Try it ▸ A line-by-line copy of the material below is required.

Supplied material ▸
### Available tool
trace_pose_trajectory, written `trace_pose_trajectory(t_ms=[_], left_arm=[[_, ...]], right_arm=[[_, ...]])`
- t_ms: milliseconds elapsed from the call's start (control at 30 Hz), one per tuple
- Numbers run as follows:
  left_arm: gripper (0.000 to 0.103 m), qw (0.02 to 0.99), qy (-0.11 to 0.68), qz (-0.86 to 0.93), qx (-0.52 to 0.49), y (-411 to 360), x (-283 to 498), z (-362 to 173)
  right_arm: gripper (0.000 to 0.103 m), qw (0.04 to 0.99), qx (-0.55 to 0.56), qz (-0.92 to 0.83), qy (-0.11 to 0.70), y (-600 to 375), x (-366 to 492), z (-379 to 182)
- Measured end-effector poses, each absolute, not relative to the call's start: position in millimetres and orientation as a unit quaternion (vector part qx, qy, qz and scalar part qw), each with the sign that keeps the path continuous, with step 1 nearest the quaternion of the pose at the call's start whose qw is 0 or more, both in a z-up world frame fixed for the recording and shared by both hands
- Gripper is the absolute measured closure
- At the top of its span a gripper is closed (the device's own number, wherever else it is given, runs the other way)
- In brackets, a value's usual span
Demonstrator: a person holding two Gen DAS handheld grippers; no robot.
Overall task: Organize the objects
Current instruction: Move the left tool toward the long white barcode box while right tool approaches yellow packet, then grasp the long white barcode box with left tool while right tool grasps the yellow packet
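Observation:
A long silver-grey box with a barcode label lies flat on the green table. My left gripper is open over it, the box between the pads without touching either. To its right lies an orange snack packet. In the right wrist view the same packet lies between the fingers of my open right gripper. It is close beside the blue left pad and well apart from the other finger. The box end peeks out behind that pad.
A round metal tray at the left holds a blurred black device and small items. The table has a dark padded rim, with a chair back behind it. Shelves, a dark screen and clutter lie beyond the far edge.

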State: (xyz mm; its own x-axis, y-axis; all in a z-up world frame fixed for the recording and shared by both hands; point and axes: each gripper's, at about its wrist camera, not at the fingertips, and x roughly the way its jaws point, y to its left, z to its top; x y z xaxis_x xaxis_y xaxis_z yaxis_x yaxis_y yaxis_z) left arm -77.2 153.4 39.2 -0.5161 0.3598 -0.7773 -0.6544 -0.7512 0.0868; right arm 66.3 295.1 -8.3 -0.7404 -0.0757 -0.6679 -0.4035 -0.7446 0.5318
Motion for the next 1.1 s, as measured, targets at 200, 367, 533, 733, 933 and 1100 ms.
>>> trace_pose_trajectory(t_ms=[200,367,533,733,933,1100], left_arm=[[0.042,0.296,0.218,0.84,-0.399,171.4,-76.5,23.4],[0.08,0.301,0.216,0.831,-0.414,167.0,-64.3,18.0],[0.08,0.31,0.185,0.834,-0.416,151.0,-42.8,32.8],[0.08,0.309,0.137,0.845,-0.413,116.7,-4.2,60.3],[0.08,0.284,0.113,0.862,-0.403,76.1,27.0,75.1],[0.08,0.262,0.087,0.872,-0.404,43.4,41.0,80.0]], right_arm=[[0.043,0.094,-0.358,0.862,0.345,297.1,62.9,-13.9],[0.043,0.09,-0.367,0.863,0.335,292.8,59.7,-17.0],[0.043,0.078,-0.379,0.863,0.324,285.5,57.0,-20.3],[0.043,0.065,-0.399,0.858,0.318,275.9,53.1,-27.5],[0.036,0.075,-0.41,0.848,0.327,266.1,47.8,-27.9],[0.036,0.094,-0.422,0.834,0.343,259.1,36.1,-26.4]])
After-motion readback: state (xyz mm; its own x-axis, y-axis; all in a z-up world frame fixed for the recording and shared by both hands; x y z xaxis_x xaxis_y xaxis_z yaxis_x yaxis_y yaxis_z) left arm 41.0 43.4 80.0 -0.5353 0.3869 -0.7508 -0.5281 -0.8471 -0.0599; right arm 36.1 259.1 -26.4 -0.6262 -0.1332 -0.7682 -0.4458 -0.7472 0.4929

Answer to the exercise ▸
### Available tool
trace_pose_trajectory, written `trace_pose_trajectory(t_ms=[_], left_arm=[[_, ...]], right_arm=[[_, ...]])`
- t_ms: milliseconds elapsed from the call's start (control at 30 Hz), one per tuple
- Numbers run as follows:
  left_arm: gripper (0.000 to 0.103 m), qw (0.02 to 0.99), qy (-0.11 to 0.68), qz (-0.86 to 0.93), qx (-0.52 to 0.49), y (-411 to 360), x (-283 to 498), z (-362 to 173)
  right_arm: gripper (0.000 to 0.103 m), qw (0.04 to 0.99), qx (-0.55 to 0.56), qz (-0.92 to 0.83), qy (-0.11 to 0.70), y (-600 to 375), x (-366 to 492), z (-379 to 182)
- Measured end-effector poses, each absolute, not relative to the call's start: position in millimetres and orientation as a unit quaternion (vector part qx, qy, qz and scalar part qw), each with the sign that keeps the path continuous, with step 1 nearest the quaternion of the pose at the call's start whose qw is 0 or more, both in a z-up world frame fixed for the recording and shared by both hands
- Gripper is the absolute measured closure
- At the top of its span a gripper is closed (the device's own number, wherever else it is given, runs the other way)
- In brackets, a value's usual span
Demonstrator: a person holding two Gen DAS handheld grippers; no robot.
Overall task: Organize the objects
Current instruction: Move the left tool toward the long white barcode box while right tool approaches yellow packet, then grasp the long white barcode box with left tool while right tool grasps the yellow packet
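Observation:
A long silver-grey box with a barcode label lies flat on the green table. My left gripper is open over it, the box between the pads without touching either. To its right lies an orange snack packet. In the right wrist view the same packet lies between the fingers of my open right gripper. It is close beside the blue left pad and well apart from the other finger. The box end peeks out behind that pad.
A round metal tray at the left holds a blurred black device and small items. The table has a dark padded rim, with a chair back behind it. Shelves, a dark screen and clutter lie beyond the far edge.
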
State: (xyz mm; its own x-axis, y-axis; all in a z-up world frame fixed for the recording and shared by both hands; point and axes: each gripper's, at about its wrist camera, not at the fingertips, and x roughly the way its jaws point, y to its left, z to its top; x y z xaxis_x xaxis_y xaxis_z yaxis_x yaxis_y yaxis_z) left arm -77.2 153.4 39.2 -0.5161 0.3598 -0.7773 -0.6544 -0.7512 0.0868; right arm 66.3 295.1 -8.3 -0.7404 -0.0757 -0.6679 -0.4035 -0.7446 0.5318
Motion for the next 1.1 s, as measured, targets at 200, 367, 533, 733, 933 and 1100 ms.
>>> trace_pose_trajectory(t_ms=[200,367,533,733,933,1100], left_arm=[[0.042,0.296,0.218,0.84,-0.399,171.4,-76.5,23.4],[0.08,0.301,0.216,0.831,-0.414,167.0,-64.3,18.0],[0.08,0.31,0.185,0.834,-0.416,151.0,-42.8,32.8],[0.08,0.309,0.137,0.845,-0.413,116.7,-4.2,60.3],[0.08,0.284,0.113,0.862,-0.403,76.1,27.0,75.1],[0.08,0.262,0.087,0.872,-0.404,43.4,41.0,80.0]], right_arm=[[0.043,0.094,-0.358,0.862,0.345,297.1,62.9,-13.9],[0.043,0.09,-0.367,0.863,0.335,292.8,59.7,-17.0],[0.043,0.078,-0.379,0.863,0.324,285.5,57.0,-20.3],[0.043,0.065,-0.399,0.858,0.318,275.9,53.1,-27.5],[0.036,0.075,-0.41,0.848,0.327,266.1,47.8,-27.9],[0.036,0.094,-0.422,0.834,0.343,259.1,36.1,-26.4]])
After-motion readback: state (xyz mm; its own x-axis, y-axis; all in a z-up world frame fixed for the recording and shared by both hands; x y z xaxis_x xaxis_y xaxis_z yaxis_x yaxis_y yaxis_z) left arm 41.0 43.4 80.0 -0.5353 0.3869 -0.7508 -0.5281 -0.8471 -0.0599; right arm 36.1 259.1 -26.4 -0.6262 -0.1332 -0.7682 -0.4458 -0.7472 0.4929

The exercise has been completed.